Catatan ini saya tulis di atas bus Meinfernbus Flixbus dalam perjalanan dari Berlin menuju Amsterdam. Sama dengan bus Euroline yang sebelumnya saya gunakan waktu perjalanan dari Wina ke Praha ke Praha ke Berlin, bus ini juga nyaman dan menyediakan wifi juga. Saya sengaja memilih tempat duduk paling depan agar leluasa melihat ke semua arah.
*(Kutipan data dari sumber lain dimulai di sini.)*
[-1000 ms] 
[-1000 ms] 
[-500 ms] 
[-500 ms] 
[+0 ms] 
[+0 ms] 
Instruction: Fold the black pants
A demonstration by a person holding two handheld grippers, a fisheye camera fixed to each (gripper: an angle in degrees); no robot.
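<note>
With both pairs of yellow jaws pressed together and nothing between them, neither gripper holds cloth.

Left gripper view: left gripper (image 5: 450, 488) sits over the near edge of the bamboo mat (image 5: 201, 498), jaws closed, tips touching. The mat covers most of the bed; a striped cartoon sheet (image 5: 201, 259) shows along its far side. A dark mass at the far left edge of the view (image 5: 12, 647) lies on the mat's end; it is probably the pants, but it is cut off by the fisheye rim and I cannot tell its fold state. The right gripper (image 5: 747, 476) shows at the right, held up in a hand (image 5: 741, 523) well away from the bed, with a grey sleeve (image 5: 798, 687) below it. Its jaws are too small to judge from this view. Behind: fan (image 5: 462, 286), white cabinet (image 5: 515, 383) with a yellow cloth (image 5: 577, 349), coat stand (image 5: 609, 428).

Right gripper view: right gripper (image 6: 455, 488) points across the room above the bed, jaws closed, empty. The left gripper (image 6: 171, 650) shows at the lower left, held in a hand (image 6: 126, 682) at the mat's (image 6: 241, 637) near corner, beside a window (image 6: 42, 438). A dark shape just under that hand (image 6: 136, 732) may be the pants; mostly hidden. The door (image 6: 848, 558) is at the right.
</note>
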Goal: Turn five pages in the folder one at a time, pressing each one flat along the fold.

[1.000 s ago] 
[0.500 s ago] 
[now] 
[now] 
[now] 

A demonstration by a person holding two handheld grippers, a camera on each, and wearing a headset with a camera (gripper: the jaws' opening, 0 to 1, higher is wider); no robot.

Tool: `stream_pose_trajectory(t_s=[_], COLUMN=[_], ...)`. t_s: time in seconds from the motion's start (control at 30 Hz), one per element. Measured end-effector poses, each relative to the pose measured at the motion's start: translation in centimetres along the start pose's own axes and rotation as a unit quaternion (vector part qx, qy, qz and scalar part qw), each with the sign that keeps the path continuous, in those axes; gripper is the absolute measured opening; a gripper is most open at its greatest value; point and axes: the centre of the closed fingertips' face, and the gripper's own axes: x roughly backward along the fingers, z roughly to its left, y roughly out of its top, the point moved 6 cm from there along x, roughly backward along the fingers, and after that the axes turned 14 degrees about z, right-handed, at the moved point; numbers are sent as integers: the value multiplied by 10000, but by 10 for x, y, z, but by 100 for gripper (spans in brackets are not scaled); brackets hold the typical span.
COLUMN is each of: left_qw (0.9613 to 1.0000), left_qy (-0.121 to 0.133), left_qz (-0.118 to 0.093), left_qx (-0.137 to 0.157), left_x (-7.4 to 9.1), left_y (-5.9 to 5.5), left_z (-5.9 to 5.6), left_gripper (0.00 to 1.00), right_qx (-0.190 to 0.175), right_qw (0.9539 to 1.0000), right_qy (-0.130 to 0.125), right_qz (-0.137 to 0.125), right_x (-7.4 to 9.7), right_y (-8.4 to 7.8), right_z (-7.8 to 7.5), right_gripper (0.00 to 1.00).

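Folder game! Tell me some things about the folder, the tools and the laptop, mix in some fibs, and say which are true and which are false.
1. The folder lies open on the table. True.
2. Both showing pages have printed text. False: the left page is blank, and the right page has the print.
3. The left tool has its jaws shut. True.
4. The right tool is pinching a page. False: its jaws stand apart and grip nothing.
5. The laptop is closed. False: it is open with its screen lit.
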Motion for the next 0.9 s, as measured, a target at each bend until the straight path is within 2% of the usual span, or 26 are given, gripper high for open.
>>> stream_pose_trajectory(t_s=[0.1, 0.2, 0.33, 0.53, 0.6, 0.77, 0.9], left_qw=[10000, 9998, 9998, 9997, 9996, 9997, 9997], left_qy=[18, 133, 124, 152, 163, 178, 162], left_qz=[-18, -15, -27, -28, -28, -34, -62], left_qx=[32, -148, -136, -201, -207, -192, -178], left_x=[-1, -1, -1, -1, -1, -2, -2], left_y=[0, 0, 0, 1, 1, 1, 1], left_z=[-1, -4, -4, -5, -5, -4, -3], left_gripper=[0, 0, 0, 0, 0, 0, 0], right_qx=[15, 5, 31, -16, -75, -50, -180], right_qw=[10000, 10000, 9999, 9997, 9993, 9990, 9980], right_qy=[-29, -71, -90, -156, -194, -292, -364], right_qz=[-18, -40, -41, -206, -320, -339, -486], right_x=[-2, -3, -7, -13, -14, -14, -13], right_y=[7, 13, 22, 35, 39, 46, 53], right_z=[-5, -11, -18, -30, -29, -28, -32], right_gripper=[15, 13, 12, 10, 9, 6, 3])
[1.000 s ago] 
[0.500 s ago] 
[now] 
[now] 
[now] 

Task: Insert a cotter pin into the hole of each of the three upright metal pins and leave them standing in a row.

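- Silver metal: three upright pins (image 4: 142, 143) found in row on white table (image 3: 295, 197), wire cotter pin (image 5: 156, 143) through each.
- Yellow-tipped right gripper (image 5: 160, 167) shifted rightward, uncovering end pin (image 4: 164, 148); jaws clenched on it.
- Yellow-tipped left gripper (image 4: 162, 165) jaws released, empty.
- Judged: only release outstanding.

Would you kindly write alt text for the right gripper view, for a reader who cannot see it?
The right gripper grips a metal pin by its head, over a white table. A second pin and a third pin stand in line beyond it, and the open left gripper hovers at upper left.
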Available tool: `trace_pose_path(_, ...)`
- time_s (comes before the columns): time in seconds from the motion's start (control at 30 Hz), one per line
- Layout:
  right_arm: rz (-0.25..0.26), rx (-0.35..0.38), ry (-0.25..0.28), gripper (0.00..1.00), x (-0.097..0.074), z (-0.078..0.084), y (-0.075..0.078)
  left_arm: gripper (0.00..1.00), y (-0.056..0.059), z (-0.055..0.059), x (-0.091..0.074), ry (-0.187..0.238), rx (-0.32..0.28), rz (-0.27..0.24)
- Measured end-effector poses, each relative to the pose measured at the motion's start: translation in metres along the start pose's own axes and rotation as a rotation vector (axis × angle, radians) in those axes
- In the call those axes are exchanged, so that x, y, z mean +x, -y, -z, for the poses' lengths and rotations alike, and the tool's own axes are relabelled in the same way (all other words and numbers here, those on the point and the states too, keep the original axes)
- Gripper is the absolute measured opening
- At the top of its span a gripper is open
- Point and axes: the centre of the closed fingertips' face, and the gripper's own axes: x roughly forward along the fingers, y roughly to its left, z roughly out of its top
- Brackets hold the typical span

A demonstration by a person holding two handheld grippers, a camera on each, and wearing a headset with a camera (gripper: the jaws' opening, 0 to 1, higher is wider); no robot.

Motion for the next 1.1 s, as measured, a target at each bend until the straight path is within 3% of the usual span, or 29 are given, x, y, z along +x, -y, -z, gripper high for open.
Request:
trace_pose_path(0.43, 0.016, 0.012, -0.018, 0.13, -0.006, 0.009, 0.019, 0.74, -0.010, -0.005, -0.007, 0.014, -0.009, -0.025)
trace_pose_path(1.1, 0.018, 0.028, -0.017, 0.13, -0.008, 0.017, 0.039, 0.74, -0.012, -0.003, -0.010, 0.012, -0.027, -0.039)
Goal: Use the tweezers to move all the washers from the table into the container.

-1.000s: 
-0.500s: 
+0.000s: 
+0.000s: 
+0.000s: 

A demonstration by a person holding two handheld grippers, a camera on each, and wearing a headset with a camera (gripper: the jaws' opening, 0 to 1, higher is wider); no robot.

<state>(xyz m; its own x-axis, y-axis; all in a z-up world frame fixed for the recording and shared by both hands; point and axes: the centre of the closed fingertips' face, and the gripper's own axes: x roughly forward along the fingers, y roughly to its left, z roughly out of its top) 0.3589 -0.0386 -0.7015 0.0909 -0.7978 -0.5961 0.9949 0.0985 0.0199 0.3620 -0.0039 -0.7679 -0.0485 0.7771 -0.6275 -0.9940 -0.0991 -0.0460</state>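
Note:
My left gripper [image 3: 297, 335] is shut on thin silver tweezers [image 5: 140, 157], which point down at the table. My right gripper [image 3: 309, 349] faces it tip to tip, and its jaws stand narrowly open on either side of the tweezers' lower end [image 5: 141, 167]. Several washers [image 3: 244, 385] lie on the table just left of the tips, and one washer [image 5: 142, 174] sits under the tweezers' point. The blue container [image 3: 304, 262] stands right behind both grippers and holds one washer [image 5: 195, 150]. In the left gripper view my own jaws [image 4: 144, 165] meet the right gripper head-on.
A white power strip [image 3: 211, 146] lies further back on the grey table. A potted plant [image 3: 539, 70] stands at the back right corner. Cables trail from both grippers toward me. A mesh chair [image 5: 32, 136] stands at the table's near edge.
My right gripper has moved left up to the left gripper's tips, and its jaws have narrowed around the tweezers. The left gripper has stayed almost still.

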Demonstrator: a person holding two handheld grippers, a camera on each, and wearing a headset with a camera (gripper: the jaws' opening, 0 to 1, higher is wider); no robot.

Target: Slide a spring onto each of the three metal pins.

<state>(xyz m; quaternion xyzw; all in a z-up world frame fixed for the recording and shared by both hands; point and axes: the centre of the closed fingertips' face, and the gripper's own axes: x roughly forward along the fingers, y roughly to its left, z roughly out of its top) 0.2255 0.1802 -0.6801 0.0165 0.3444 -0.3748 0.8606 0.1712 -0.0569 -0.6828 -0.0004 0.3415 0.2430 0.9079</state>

Di bus euroline penumpang tidak bisa duduk di seat terdepan karena digunakan sebagai seat oleh sopir pengganti dan tempat reserved menaroh setumpuk koran dan majalah.
Jalan tol sepi, tapi sopir anteng saja dengan kecepatan stabil hanya 100 km/jam. Jadi dari tadi kami disalip terus oleh kendaraan lain. Saya perhatikan kaki kanan sopir tidak menginjak pedal gas. Kaki kirinya juga tidak menginjak apa-apa. Dia duduk saja seperti duduk di kursi santai di rumah, tapi saya lihat di speedometer jarum penunjuk stabil terus di angka 100. Saya menduga mungkin ada alat pengaturan yang bisa menstel kecepatan bus pada angka yang diinginkan (nantinya saya dapat info dari teman via Facebook bahwa sopir memasang mode auto pada kecepatan 100 km/jam namun mode itu akan berubah jadi manual begitu dia menginjak rem). Di panel depan sopir ada dua GPS, satu GPS hanya menunjukkan jalur jalan dan satu GPS lagi lengkap dengan petanya. Tangannya juga santai saja pegang setir. Boleh dikatakan tetap di jalur tengah tanpa pindah-pindah jalur. Jalur kanan digunakan oleh truk yang bergerak lebih lambat. Jalur kiri oleh mobil-mobil pribadi yang dari tadi menyalip terus.
Pemandangan kiri kanan agak membosankan bagi orang yang sudah biasa di Eropa karena hanya hutan atau ladang pertanian. Buktinya semua penumpang tidur semua. Tapi tentu saja tidak bagi saya yang selalu menikmati betul setiap momen di Eropa ini. Bagi saya semuanya tetap menarik dan mengesankan.
Di Bissendrof, sebuah daerah sebelum Osnabruck (nama-nama ini saya ketahui dari google map yang bisa saya akses di bus karena ada wifinya) atau 250 km sebelum Amsterdam (kalau ini saya ketahui karena ada rambu penunjuk arah), ada penggantian sopir. Lucunya sopir pengganti sudah menunggu di tempat istirahat. Dia datang dengan mobilnya sendiri lalu membawa bus ini dan mobilnya ditinggal di tempat istirahat. Sebaliknya sopir pertama ternyata juga punya mobil sendiri yang disimpan di tempat istirahat dan diapun pergi dengan mobilnya. Kalau dia balik ke Berlin lagi kan lucu karena jarak ke Berlin lebih jauh daripada ke Amsterdam karena kita sudah menempuh lebih dari setengah perjalanan. Karena penasaran sayapun bertanya kepada sopir pengganti, apakah temannya tadi balik ke Berlin. Sayang sopir pengganti tidak bisa bahasa Inggris, tapi ada penumpang di seberang gang sebelah saya yang bantu menerjemahkan ke sopir. Ternyata sopir pertama rumahnya dekat tempat istirahat tersebut dan sopir kedua juga tinggal dekat sana. O kalau begitu kloplah.